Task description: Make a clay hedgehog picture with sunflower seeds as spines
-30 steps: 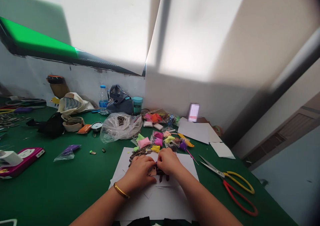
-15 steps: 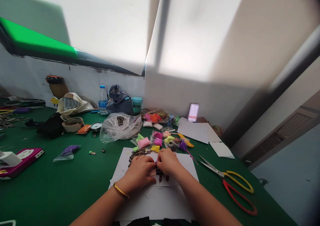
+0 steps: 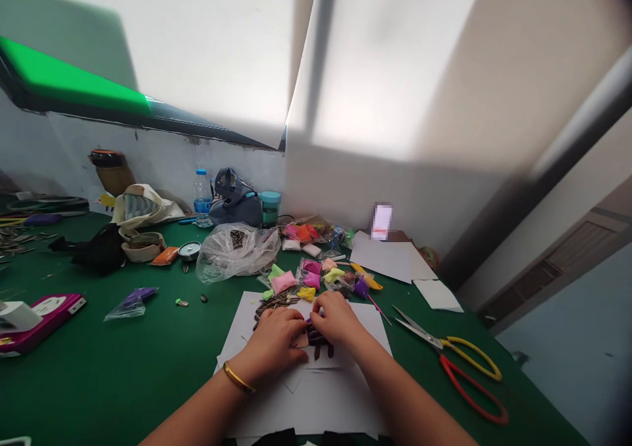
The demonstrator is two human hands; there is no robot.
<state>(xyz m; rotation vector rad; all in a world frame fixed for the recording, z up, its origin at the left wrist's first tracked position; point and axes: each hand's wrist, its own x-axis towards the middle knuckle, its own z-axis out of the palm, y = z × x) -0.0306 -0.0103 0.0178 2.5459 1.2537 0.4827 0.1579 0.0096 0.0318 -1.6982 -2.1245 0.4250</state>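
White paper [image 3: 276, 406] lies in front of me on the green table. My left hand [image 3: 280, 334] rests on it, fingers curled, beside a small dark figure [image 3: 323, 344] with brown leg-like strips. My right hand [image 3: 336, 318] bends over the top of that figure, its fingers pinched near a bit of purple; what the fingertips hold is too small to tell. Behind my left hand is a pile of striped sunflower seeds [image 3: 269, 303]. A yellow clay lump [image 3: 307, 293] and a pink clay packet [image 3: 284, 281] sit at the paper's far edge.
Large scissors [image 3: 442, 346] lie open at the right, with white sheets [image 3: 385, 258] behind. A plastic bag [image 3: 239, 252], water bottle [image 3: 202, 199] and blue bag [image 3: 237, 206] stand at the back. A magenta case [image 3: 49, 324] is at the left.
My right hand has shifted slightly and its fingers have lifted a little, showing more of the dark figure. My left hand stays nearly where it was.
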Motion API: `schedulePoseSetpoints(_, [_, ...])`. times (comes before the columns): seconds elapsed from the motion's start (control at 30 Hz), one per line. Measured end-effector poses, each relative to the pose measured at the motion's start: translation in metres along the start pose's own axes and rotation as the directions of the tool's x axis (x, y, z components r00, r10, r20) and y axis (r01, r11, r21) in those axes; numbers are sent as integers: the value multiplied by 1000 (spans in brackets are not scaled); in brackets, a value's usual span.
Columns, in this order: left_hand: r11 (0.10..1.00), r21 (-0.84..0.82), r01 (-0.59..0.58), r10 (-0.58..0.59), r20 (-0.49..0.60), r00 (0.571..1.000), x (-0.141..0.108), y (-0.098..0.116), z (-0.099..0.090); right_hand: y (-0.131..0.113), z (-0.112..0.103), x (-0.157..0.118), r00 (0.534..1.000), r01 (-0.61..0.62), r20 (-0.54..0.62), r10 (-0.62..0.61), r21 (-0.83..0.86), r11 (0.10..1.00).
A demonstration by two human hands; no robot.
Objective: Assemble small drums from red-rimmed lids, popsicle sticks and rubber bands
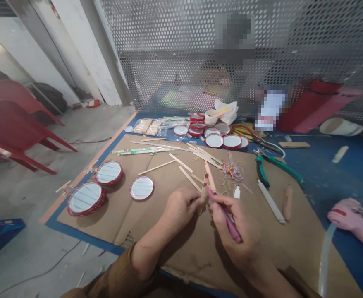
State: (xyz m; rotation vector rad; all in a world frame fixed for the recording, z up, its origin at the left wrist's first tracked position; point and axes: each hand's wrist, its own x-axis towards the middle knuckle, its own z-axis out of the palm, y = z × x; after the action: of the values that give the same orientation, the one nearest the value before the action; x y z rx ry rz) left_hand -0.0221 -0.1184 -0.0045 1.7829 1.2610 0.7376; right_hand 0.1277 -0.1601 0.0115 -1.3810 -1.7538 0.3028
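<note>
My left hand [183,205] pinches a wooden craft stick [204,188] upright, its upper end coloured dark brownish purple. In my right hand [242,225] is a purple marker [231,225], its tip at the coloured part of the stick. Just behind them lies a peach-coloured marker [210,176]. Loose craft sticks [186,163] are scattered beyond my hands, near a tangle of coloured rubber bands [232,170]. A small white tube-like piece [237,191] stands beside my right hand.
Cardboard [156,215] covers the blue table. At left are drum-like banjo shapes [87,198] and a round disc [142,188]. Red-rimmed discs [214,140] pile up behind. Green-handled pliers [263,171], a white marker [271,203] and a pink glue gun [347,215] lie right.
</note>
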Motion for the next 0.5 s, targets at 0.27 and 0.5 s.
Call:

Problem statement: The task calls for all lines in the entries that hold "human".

Task output:
The demonstrator is two human hands; there is no robot.
A demonstration by two human hands; no robot.

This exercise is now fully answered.